Le ministre français de la Transition écologique, Nicolas Hulot
Photo: Thomas Samson Agence France-Presse Le ministre français de la Transition écologique, Nicolas Hulot

Paris — La France veut mettre en place une « forme de veto climatique » pour garantir que les mesures destinées à limiter le réchauffement climatique ne soient pas attaquées dans le cadre de l’accord de libre-échange UE-Canada (AECG), a déclaré mercredi le ministre de la Transition écologique, Nicolas Hulot.

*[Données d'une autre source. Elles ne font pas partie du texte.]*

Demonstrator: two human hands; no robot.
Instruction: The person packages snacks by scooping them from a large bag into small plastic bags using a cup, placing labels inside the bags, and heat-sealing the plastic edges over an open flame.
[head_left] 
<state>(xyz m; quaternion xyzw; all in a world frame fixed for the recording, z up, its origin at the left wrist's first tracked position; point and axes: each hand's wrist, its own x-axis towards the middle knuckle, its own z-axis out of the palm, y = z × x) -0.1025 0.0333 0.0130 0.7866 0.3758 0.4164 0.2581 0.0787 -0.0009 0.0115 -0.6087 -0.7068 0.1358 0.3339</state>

« On va mettre en place ce qu’on peut appeler une forme de veto climatique qui doit nous assurer dès maintenant que les dispositions qui sont destinées à mettre en oeuvre nos propres engagements climatiques ne puissent en aucun cas, et notamment dans le cadre des tribunaux d’arbitrage, être attaquées par un investisseur », a déclaré M. Hulot en présentant le plan d’action sur l’AECG à l’issue du conseil des ministres.

L’AECG est entré en vigueur de façon provisoire le 21 septembre, mais il devra, pour être totalement mis en oeuvre, être ratifié par tous les États membres de l’UE.

Un comité d’experts nommé en juillet par le gouvernement français pour évaluer les impacts de l’AECG sur la santé et l’environnement a regretté dans son rapport en septembre un « manque d’ambition » du texte sur le plan environnemental et fait des recommandations allant de l’étiquetage au climat. Il a notamment suggéré la mise en place d’un veto climatique, comme l’ont réclamé aussi des ONG et plusieurs députés de la majorité présidentielle française récemment.